• What is needed
From the listing below, output only the lines starting at the line that has "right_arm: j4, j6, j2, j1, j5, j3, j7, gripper" and ending at the line that has "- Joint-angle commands", exactly as they appear, ends included.

• Data for analysis
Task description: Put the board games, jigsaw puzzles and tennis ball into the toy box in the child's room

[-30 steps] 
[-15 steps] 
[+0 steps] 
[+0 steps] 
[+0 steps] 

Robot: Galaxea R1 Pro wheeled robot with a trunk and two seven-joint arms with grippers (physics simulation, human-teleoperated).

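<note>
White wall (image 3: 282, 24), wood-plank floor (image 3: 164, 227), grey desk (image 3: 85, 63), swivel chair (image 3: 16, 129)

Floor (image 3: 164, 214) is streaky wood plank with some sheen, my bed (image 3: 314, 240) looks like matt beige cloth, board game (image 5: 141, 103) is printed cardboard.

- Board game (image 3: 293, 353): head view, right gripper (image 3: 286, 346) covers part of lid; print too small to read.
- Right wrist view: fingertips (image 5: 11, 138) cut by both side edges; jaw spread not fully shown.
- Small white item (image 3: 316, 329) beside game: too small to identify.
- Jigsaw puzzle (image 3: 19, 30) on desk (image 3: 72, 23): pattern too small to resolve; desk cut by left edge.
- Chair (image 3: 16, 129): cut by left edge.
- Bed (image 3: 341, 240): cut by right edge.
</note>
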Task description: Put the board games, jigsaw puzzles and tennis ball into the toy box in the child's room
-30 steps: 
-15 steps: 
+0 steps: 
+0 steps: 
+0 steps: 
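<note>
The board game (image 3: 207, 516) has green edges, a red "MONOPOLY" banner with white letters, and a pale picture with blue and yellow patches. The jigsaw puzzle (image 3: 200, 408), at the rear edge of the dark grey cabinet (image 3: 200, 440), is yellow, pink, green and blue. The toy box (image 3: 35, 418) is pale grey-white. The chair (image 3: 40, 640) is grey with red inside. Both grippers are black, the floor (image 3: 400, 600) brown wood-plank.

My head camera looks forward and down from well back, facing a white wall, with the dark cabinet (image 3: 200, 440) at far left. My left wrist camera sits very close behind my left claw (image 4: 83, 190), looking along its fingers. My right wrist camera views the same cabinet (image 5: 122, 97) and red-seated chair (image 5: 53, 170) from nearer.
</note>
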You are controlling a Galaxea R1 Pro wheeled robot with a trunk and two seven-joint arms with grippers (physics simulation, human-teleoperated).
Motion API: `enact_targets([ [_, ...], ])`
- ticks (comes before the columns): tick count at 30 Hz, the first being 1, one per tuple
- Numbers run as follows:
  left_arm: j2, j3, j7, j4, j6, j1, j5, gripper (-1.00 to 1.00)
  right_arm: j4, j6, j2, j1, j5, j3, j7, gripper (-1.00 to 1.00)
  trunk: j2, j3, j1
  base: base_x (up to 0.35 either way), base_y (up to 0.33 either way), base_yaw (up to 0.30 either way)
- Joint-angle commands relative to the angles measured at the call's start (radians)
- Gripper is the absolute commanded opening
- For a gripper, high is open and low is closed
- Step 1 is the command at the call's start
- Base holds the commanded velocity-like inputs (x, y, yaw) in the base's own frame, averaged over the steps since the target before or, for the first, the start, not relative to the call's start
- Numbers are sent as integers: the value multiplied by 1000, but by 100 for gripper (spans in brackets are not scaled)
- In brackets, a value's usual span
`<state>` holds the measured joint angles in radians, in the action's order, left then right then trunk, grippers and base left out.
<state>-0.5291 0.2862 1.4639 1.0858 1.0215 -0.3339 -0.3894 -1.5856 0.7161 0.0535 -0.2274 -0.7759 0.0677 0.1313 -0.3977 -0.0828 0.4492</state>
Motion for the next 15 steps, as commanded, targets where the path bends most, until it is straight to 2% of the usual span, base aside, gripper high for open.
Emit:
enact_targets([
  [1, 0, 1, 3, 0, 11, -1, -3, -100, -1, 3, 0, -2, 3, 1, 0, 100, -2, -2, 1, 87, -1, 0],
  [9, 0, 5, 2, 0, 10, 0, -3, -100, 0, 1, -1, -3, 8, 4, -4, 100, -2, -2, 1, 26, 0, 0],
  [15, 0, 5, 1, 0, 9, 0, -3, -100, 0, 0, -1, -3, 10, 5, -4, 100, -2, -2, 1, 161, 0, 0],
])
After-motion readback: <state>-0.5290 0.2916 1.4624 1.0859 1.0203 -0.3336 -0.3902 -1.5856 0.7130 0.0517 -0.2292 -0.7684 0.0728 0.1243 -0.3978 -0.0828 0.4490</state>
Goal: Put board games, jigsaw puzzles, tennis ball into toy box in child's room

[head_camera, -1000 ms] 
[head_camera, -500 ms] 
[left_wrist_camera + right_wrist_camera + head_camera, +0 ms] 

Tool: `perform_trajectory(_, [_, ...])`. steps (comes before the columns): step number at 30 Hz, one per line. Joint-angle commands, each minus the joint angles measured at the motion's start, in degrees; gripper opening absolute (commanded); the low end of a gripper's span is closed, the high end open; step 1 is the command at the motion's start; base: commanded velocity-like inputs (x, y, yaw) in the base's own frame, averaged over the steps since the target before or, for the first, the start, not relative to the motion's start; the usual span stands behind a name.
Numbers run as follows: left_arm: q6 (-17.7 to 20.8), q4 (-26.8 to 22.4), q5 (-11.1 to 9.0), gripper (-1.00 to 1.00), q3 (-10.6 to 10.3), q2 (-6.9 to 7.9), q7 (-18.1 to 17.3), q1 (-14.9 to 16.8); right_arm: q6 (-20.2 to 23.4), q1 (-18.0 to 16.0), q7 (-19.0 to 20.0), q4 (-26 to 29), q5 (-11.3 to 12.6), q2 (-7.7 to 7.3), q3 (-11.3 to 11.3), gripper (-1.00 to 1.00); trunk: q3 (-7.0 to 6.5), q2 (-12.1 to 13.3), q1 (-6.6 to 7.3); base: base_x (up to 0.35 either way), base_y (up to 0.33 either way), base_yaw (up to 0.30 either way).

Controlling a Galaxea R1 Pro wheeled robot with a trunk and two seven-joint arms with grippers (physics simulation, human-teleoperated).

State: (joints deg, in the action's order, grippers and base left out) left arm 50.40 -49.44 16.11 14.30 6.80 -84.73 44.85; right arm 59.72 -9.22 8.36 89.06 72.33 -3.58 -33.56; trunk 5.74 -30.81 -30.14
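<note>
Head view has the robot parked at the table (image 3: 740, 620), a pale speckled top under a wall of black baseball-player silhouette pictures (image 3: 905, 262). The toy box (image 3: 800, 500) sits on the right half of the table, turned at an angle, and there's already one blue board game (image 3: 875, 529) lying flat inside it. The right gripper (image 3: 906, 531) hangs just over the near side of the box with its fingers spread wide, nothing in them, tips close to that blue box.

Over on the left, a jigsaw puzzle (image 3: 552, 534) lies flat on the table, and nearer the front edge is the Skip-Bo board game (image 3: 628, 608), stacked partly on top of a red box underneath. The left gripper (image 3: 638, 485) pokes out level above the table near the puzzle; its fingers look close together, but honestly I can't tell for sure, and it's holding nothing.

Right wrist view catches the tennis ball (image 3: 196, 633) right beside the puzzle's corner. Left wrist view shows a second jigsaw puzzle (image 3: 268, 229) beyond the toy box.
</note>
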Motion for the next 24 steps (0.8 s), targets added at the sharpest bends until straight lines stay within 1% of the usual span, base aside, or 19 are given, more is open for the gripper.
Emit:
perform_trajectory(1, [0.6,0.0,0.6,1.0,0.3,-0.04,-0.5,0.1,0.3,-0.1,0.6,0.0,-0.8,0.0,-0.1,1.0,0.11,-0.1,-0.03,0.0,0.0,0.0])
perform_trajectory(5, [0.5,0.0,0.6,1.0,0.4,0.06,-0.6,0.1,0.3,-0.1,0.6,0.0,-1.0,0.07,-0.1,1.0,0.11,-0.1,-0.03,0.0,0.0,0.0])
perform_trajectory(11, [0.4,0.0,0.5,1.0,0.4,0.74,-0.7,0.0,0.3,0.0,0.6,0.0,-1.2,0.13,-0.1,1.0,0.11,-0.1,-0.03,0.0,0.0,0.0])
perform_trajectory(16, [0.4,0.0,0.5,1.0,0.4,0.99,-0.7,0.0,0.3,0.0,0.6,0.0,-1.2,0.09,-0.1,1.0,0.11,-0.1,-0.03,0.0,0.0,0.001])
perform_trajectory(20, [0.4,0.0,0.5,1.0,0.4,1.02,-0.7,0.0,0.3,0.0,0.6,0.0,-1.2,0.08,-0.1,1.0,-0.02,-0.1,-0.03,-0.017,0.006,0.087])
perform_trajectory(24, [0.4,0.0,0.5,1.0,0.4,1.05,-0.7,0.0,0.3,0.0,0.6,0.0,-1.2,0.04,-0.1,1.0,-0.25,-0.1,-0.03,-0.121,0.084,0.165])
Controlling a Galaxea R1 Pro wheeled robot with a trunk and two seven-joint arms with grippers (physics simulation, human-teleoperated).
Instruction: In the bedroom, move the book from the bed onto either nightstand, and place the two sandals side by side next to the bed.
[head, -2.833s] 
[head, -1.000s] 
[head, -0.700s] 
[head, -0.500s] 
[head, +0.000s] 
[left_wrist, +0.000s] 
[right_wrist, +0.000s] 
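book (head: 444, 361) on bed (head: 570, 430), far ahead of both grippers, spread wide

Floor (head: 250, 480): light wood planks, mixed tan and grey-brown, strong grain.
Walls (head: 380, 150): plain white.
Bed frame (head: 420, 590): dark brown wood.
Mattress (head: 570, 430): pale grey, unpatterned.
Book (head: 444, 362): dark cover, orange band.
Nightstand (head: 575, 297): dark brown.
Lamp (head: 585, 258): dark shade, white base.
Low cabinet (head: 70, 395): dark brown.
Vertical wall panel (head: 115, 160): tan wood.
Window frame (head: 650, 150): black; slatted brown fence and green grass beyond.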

• Result for this exercise
  right_arm: j4, j6, j2, j1, j5, j3, j7, gripper (-1.00 to 1.00)
  trunk: j2, j3, j1
  base: base_x (up to 0.35 either way), base_y (up to 0.33 either way), base_yaw (up to 0.30 either way)
- Joint-angle commands relative to the angles measured at the call's start (radians)

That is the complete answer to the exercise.